March, 2025 | Smart Agricultural Technology |
Introduction: Model predictive control (MPC) is a promising approach for greenhouse climate management, but its reliance on accurate prediction models makes it vulnerable to uncertainties from modelling errors and inaccurate weather forecasts. Existing robust or stochastic MPC methods address this uncertainty but often reduce crop yield due to conservatism and increase computational loads. Researchers from Delft University of Technology and Wageningen University in the Netherlands proposed a combined MPC and reinforcement learning (RL) framework in which a parametrized MPC scheme learns directly from data to optimize constraint satisfaction and climate control performance under prediction uncertainty.

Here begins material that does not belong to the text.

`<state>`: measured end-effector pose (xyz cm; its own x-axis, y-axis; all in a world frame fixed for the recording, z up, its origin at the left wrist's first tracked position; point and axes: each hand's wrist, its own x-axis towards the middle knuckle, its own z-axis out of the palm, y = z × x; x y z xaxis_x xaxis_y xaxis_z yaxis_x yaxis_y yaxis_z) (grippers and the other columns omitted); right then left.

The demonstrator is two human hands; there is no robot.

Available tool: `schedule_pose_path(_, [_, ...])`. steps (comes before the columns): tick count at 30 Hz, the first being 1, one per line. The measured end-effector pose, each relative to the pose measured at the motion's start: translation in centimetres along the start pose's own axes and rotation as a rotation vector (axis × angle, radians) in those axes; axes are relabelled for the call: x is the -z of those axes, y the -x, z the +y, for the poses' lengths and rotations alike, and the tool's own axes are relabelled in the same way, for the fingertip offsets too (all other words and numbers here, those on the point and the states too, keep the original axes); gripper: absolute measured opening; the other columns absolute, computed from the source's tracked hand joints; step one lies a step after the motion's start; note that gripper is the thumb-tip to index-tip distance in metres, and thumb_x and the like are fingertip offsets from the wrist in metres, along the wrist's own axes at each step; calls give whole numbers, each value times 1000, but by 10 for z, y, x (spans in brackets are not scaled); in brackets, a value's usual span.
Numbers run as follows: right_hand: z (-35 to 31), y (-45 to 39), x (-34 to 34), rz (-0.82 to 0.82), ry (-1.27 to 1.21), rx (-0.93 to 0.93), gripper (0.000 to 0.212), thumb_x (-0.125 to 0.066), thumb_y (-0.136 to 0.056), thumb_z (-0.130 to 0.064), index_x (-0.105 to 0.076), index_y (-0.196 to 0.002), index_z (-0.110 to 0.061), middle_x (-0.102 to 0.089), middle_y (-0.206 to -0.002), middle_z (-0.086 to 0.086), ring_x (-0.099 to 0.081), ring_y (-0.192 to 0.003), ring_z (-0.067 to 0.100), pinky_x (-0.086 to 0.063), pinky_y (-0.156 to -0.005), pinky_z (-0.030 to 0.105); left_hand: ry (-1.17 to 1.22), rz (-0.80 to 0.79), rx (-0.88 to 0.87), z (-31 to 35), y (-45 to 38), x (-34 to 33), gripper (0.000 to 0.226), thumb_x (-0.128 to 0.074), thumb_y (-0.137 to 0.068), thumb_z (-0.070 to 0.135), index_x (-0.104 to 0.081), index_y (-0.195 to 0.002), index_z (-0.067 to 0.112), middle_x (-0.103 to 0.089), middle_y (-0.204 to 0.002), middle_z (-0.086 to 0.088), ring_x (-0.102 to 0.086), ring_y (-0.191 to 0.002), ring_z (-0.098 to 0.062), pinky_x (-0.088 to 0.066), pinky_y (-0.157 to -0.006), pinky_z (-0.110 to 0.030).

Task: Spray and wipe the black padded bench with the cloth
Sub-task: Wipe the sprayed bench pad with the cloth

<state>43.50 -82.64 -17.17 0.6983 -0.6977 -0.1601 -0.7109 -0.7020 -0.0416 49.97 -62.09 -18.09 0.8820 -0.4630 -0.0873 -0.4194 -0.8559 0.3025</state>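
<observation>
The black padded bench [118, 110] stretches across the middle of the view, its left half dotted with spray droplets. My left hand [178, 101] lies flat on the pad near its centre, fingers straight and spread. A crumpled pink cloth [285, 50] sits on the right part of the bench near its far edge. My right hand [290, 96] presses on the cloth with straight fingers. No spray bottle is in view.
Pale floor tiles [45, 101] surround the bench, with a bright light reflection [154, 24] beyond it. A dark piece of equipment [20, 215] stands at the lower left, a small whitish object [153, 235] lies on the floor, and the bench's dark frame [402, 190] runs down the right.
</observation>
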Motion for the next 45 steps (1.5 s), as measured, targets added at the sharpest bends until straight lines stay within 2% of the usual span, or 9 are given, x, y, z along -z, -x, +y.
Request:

Key findings: Simulations using a lettuce greenhouse model showed that the proposed MPC-RL controller significantly reduced constraint violations compared to nominal MPC, robust MPC, and deep RL (DDPG) controllers. After 100 growth cycles of training, indoor CO2 levels no longer violated bounds, and humidity violations were reduced to brief, infrequent exceedances. The approach maintained crop yield comparable to an ideal MPC controller without the conservatism-induced yield losses seen in robust MPC methods with higher sample counts. Economic profit indicators also favored the MPC-RL approach over DDPG, which maximized yield inefficiently relative to control inputs. Computation times were similar to standard MPC approaches and substantially lower than robust MPC with multiple samples. The authors noted that unlike black-box deep neural network controllers, the MPC-based RL approach allows interpretation of learned parameters, providing transparency for growers. Future work includes application to alternative greenhouse models and experimental validation in real-world settings.

Figure | Diagram of the MPC-based RL architecture.